Des artistes comme Michel-Ange, Caravage, Van Dyck, Nan Goldin, Sally Mann et bien d’autres, illustrent sa thèse.

En explorant l’icône du bel adolescent, Germaine Greer entend démolir ce qu’elle estime être l’un de nos derniers tabous. Première phrase de son ouvrage:«Ceci est un livre sur la beauté mâle. Certains pensent que l’expression «beauté mâle» relève de l’oxymore, voire de la perversité.» Dans la langue anglaise, il est incorrect d’employer le mot «beautiful» pour un homme.

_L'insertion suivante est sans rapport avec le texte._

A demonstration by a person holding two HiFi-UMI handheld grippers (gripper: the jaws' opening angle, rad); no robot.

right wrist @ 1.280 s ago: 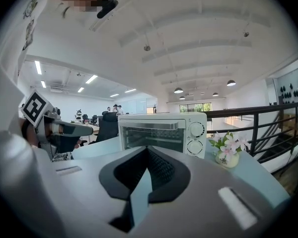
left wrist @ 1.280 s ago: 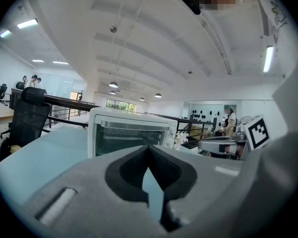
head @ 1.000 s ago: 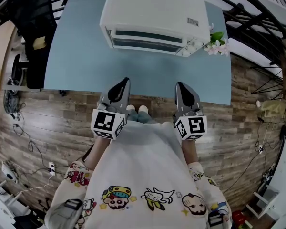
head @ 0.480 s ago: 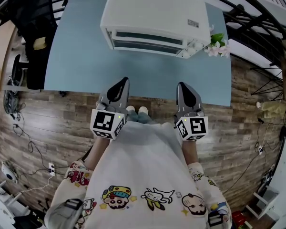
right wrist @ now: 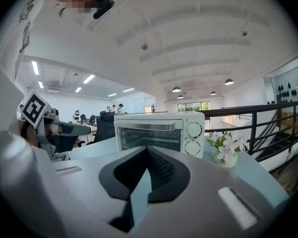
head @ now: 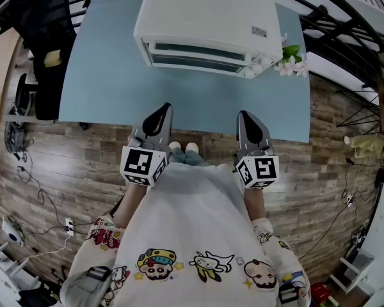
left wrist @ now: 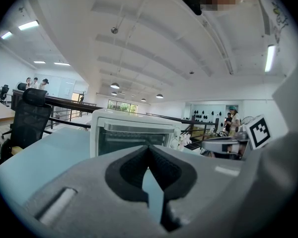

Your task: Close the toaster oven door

Les mâles de belle allure sont «handsome», et non «beautiful», un vocable qui renvoie pas tant à une qualité esthétique qu’à une qualité morale. L’auteur voit dans cette substitution la traduction linguistique du sentiment implicite qu’il est inconvenant d’apprécier les hommes pour leur seule allure. Le mouvement qu’elle a initié y a d’ailleurs peut-être contribué .

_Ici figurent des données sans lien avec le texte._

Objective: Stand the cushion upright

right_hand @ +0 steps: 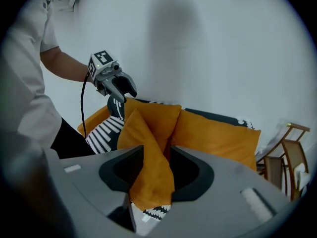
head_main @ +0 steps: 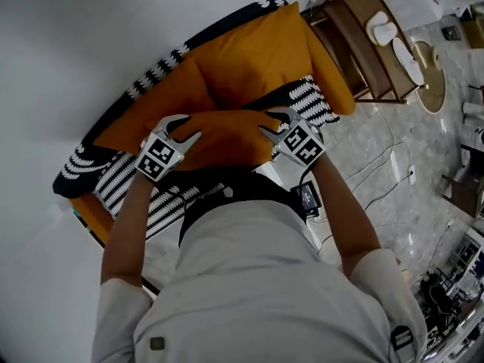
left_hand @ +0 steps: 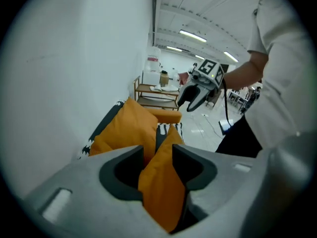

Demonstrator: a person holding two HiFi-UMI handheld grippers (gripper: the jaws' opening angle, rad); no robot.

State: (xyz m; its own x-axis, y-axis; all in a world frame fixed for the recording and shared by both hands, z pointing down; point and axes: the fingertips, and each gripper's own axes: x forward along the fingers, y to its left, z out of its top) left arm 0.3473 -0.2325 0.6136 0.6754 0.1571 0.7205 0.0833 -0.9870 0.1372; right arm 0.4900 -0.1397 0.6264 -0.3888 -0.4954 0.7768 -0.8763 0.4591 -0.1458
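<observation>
Head view: the orange cushion (head_main: 227, 138) lies on the sofa (head_main: 257, 48) seat, the left gripper (head_main: 185, 127) at one end, the right gripper (head_main: 271, 121) at the other; left gripper view: jaws spread, unclenched, a cushion corner (left_hand: 161, 182) between them; right gripper view: jaws likewise apart around another corner (right_hand: 148, 172).

The person's torso (head_main: 257, 278) hides the sofa's (head_main: 333, 82) front, and the left tool (head_main: 190, 127) covers the cushion's (head_main: 227, 138) end.
</observation>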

«Les campagnes féministes stigmatisant le comportement phallocratique traditionnel qui n’apprécie les femmes qu’en fonction de leur beauté a rendu plus difficile encore le fait de reconnaître que les hommes peuvent être beaux et que certains sont même bouleversants de beauté», avoue-t-elle. Pour elle, la période de beauté d’un homme se situe dans sa prime jeunesse, «lorsque ses joues sont encore lisses, son corps sans poils, sa tête chevelue, ses yeux clairs, son allure farouche et son ventre plat.»

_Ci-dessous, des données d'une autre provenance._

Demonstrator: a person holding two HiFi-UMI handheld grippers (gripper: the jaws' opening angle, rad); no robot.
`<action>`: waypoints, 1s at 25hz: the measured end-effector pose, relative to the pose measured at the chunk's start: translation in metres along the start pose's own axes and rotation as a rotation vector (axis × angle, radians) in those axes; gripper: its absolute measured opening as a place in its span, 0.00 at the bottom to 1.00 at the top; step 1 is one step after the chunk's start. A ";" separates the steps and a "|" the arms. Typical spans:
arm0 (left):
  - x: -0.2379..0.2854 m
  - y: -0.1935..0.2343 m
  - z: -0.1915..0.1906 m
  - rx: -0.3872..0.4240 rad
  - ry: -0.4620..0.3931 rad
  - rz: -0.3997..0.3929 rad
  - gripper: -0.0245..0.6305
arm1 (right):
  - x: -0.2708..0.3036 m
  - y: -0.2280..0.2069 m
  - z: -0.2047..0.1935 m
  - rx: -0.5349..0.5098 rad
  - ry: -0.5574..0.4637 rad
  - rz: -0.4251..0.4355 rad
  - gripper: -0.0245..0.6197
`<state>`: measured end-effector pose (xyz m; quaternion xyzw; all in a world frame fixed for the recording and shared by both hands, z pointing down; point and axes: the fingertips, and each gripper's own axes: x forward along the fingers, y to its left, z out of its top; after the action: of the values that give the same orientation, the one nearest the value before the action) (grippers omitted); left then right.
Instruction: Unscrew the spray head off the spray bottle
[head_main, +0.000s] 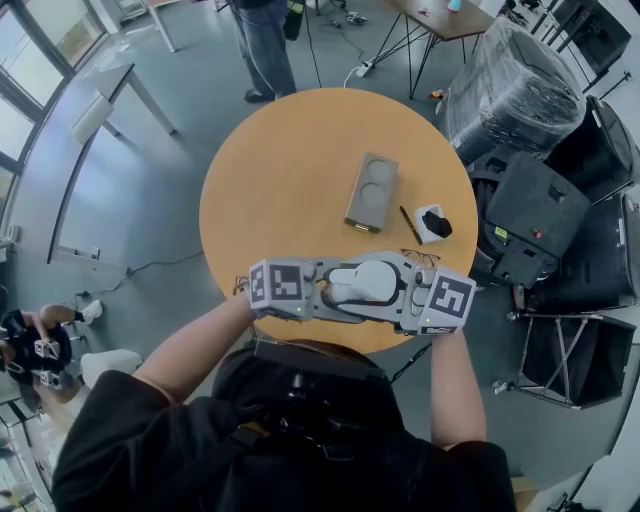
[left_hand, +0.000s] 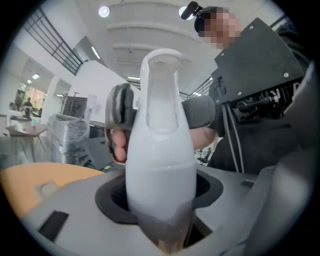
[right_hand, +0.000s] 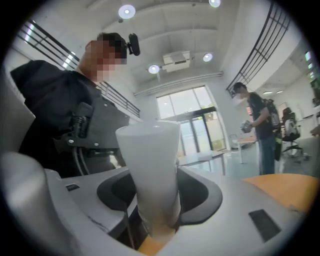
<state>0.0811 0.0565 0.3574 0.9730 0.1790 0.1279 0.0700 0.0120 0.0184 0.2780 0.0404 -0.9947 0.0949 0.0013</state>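
Note:
In the head view a white spray bottle (head_main: 365, 283) lies crosswise above the front edge of the round orange table (head_main: 270, 190), held between both grippers. My left gripper (head_main: 325, 290) is shut on the opaque white, rounded spray head (left_hand: 160, 150), which rises out of the jaws in the left gripper view. My right gripper (head_main: 405, 290) is shut on the translucent bottle body (right_hand: 150, 165), which stands up between its jaws (right_hand: 155, 220) with its flat end away from the camera. The joint between head and bottle is hidden by the grippers.
On the table lie a grey rectangular case (head_main: 372, 192), a dark pen (head_main: 410, 225), a small white pad with a black object (head_main: 433, 224) and glasses (head_main: 420, 258). A person (head_main: 265, 45) stands beyond the table. Black chairs and cases (head_main: 545, 210) crowd the right side.

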 end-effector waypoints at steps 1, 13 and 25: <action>-0.003 0.012 -0.001 0.014 0.002 0.074 0.47 | -0.001 -0.012 -0.003 0.003 0.011 -0.076 0.45; -0.051 0.094 0.008 -0.041 -0.129 0.771 0.47 | -0.003 -0.072 0.010 -0.017 -0.040 -0.698 0.46; -0.064 0.094 0.013 0.040 -0.107 0.950 0.47 | 0.014 -0.071 0.011 -0.071 0.023 -0.774 0.45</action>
<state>0.0580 -0.0550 0.3473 0.9535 -0.2870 0.0919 -0.0061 0.0034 -0.0547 0.2812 0.4118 -0.9084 0.0532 0.0495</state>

L’histoire a retenu quelques rares exemples de femmes réceptives aux charmes des jeunes garçons. Ainsi, dans la Bible, Putiphar, séduite par la beauté du jeune Joseph âgé de dix-sept ans. Christine de Suède qui, lorsqu’elle s’installe au palais Farnèse, à Rome, insista pour que les feuilles de vigne fussent retirées des statues représentant de jeunes mâles. Catherine II de Russie auraient orné ses boudoirs de peintures qui, accordant une large place aux jeunes gens, présentaient un caractère quasi pornographique.

A quelques exceptions près, jusqu’ici, seuls les homosexuels et un certain nombre d’artistes ont su échapper à la «cécité à la beauté mâle» stigmatisée par Germaine Greer (curieusement, son livre figure d’ailleurs dans la sélection d’ouvrages gays et lesbiens de la Fnac!). La femme doit prendre un plaisir narcissique à répondre aux fantasmes masculins plutôt que d’explorer et d’extérioriser les siens. Qui plus est, depuis la fin du vingtième siècle, notre société, tenaillée par la culpabilité au sujet de la pédophilie, a, selon Greer, «achevé de criminaliser le charme des adolescents». Aujourd’hui, déplore-t-elle, les garçons ne sont considérés comme attrayants que pour des goûts pervertis.

A 84 ans, Doris Lessing frappe elle aussi un grand coup en osant aborder dans un recueil de nouvelles intitulé «Grandmothers» la passion sexuelle de deux amies d’âge mûr pour leurs fils respectifs. Non, vieillir n’est pas une maladie et la capacité à tomber amoureuse ne diminue pas avec l’âge.

Il y a dix ans, Betty Friedan, une autre figure emblématique du féminisme, le proclamait déjà bien fort dans «La révolte du 3e âge. Pour en finir avec le tabou de la vieillesse» (Albin Michel). Doris Lessing revient à la charge et fait scandale.